Exercise aim:
Copy out lines with the word "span" from the material that follows.

Collected data:
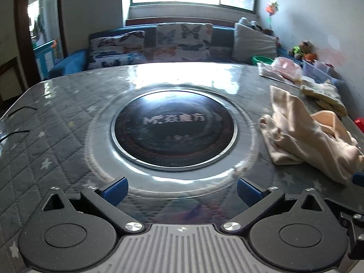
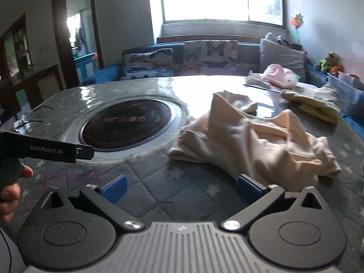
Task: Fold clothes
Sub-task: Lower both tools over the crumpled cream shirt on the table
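left tool (image 1: 180, 190) apart | right tool (image 2: 180, 188) apart | cream garment (image 2: 254, 141) crumpled, seemingly unheld

The quilted grey tabletop (image 1: 52, 122) lies bare across the left and centre of the left wrist view, broken only by a flat, round black hob (image 1: 174, 128) set flush in it. At the right of that frame, a crumpled cream garment (image 1: 304, 136) heaps up from the surface. Behind it, at upper right, a folded yellow cloth (image 1: 325, 95) and a pink bundle (image 1: 285, 68) crowd the far edge. In the right wrist view, open tabletop lies between the spread blue fingers (image 2: 113, 188).
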Available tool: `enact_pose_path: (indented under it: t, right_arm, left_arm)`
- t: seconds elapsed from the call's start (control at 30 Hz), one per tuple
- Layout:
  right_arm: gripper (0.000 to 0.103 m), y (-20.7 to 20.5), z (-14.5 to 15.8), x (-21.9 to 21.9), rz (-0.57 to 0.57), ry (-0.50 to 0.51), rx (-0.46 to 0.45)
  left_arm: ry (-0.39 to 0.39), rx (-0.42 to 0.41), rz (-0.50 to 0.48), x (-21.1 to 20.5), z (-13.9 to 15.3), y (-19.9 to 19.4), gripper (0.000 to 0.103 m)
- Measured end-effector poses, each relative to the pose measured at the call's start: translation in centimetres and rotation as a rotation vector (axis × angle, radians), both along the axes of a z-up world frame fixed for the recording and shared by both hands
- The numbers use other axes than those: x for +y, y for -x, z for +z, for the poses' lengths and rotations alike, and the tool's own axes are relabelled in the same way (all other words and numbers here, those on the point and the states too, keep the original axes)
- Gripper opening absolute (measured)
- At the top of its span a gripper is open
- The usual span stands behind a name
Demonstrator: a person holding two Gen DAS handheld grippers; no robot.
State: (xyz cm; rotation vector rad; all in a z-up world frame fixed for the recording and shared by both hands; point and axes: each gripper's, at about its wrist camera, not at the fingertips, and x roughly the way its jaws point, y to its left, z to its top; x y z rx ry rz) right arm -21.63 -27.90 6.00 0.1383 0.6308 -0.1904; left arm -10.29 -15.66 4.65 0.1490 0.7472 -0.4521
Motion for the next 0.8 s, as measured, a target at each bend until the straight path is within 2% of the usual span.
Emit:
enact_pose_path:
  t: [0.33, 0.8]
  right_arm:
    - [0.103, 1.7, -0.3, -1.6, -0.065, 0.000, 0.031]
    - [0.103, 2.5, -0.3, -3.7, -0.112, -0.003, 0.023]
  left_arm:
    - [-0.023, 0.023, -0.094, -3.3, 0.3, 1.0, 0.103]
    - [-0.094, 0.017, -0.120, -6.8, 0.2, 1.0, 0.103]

Result of the task:
- At the top of its span a gripper is open
- The usual span stands behind a name
Motion for the next 0.8 s, as measured, a target at each bend until the straight path is within 2% of the usual span.

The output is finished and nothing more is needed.